### [Problem]
Write out word for word each line from the top of the material through the line that has "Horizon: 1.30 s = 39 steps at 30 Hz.". Pictures do not go in.
'''
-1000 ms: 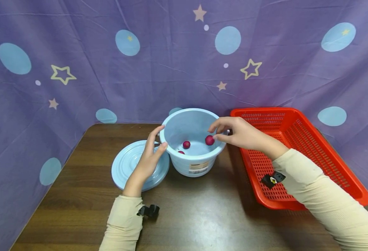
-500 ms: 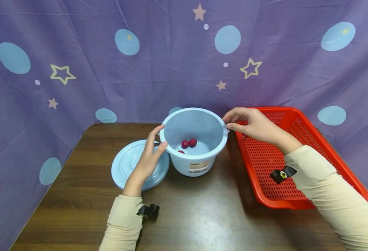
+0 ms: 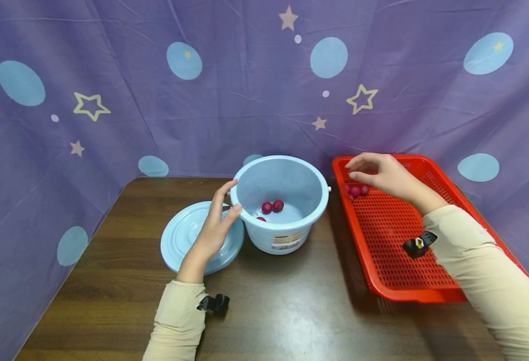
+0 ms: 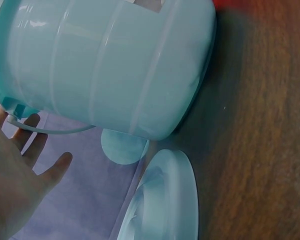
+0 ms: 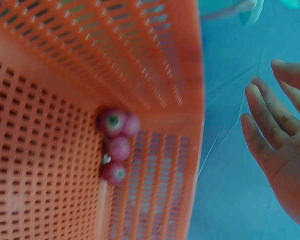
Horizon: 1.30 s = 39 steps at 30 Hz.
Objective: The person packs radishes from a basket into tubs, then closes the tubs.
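A light blue bucket (image 3: 257, 238) stands upright on the table, with 3 red radishes (image 3: 278, 205) visible inside. At its left rim is my left hand (image 3: 212, 233), fingers loosely spread; in the left wrist view the fingertips meet the rim near the wire handle (image 4: 65, 131). My right hand (image 3: 392, 178) hovers over the far left corner of the red basket (image 3: 400, 273), holding nothing, fingers relaxed and slightly bent. Below it, several radishes (image 5: 117, 147) cluster in that basket corner. The right wrist view shows the fingers (image 5: 270, 122) apart from the basket.
A round blue lid (image 3: 179, 235) lies on the wooden table (image 3: 282, 306), left of the bucket, partly behind my left hand. A purple patterned cloth (image 3: 246, 100) hangs behind the table. The basket stands close to the bucket's right side.
My right hand has moved right, from inside the bucket past its rim to above the basket. One radish in the bucket has shifted left beside another. My left hand stays put.
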### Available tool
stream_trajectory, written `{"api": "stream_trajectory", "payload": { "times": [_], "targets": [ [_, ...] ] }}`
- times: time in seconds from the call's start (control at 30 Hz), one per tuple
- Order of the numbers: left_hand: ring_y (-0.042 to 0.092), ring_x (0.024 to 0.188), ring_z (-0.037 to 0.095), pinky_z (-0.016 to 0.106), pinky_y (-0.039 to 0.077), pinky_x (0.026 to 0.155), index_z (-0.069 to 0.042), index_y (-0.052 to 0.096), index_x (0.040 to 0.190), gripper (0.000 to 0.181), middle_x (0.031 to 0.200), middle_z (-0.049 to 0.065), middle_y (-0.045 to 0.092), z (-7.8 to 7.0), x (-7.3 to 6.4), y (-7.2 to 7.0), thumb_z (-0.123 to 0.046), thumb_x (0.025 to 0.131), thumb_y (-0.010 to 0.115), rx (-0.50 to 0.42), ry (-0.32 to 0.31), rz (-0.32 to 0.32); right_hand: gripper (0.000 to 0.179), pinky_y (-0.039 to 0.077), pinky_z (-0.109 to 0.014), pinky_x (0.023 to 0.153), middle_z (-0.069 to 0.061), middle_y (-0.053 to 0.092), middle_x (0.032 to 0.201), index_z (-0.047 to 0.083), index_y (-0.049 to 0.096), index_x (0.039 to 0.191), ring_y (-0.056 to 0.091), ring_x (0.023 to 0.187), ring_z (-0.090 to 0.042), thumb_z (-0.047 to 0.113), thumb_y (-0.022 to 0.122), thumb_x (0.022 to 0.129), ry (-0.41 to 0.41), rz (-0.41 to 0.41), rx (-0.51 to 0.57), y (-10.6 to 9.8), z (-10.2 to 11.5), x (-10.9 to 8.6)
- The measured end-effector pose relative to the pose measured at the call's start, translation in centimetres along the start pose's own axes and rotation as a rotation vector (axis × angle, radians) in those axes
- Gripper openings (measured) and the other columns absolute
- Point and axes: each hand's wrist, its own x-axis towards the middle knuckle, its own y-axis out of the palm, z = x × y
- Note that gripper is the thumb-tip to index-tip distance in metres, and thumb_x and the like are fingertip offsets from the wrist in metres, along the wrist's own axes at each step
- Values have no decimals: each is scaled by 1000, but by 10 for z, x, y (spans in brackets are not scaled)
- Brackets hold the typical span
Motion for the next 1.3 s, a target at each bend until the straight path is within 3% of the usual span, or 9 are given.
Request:
{"api": "stream_trajectory", "payload": {
  "times": [0.3,0.5,0.63,0.97,1.3],
  "targets": [
    [25,138,20,53,24,109,-23,30,154,56,157,3,25,-2,-1,0,-29,101,48,4,-5,-5,22,45,-15,78,-14,71,105,1,71,110,62,87,-3,11,71,91,42,-26,-12,-5,-34,4],
    [36,119,24,50,28,104,-20,31,153,57,137,17,38,-1,-1,0,-26,100,49,5,26,-9,25,45,-19,76,-14,71,105,-1,70,111,61,88,-8,13,71,91,106,-6,-38,-4,-53,5],
    [37,114,25,49,29,103,-20,31,153,57,131,17,40,-1,-1,0,-26,99,49,13,33,-9,27,45,-20,77,-18,69,111,-2,68,114,60,92,-10,13,70,92,154,7,-46,-4,-64,5],
    [35,116,24,51,27,105,-21,30,154,57,134,15,38,-1,0,-1,-26,100,47,6,19,0,31,43,-19,77,-20,68,111,-5,66,116,57,91,-6,14,69,93,246,40,-26,-1,-98,7],
    [35,120,29,56,27,105,-22,30,154,57,144,10,35,0,0,-2,-28,100,48,6,17,-2,27,44,-26,71,-23,71,100,-9,66,109,60,84,-17,9,71,90,264,111,-75,10,-109,8]
  ]
}}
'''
### [Task output]
-1000 ms: 
-500 ms: 
+0 ms: 
+0 ms: 
+0 ms: 
Horizon: 1.30 s = 39 steps at 30 Hz.

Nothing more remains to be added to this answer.